Recovery of erectile function after nerve sparing radical prostatectomy and
penile rehabilitation with nightly intraurethral alprostadil versus sildenafil
citrate.
Author(s): McCullough AR, Hellstrom WG, Wang R, Lepor H, Wagner KR, Engel JD.
Affiliation(s): Department of Urology, New York University School of Medicine, New York, New
York, USA. andy.mccullough@nyumc.org
Publication date & source: 2010, J Urol. , 183(6):2451-6
PURPOSE: To our knowledge we report the first large, randomized, prospective
penile rehabilitation clinical trial to compare the effectiveness of nightly
intraurethral alprostadil vs sildenafil citrate after nerve sparing
prostatectomy.
MATERIALS AND METHODS: We performed a prospective, randomized, open label,
multicenter American study in men with normal erectile function who underwent
bilateral nerve sparing radical prostatectomy. The International Index of
Erectile Function erectile function domain was the primary end point. Subjects
initiated nightly treatment within 1 month of surgery with intraurethral
alprostadil or oral sildenafil citrate (50 mg) for 9 months. After 1-month
washout and before sexual activity subjects self-administered sildenafil citrate
(100 mg) for a total of 6 attempts in 1 month. Secondary end points were the
global assessment question, sexual encounter profile, Erectile Dysfunction
Inventory of Treatment Satisfaction and measured stretched penile length.
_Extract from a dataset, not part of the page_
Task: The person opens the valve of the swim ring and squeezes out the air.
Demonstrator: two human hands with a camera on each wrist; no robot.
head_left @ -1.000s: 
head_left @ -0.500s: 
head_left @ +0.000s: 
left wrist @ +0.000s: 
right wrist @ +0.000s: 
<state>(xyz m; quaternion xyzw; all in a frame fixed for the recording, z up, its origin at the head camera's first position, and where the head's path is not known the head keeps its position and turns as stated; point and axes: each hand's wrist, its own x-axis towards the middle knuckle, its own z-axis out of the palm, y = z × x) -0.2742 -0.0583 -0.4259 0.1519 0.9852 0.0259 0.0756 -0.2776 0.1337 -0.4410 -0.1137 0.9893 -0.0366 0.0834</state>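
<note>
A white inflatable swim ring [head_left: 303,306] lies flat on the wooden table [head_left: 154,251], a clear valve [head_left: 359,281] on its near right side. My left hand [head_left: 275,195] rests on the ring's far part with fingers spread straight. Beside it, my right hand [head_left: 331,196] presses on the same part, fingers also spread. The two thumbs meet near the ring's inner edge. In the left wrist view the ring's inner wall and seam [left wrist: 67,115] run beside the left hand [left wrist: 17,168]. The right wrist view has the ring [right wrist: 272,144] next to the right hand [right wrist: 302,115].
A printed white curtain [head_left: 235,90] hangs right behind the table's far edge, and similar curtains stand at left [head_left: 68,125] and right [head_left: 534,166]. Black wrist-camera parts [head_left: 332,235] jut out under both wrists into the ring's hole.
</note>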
RESULTS: Of 139 men who started intraurethral alprostadil and 73 who started
sildenafil citrate, 97 and 59, respectively, completed the trial. There were no
statistically significant differences in International Index of Erectile Function
erectile function domain and intercourse success rates to intraurethral
alprostadil. The global assessment question was significantly better only at 6
months for intraurethral alprostadil (p <0.028). At completion there were no
differences between treatments for any of the end points.
CONCLUSIONS: This is the first study to directly compare the ability of
alprostadil and a phosphodiesterase-5 inhibitor to enhance penile recovery
subsequent to bilateral nerve sparing radical prostatectomy. The use of nightly
subtherapeutic intraurethral alprostadil is well tolerated after radical
prostatectomy. The benefit to return of erectile function of nightly sildenafil
citrate and subtherapeutic intraurethral alprostadil appears to be comparable
within the first year of surgery.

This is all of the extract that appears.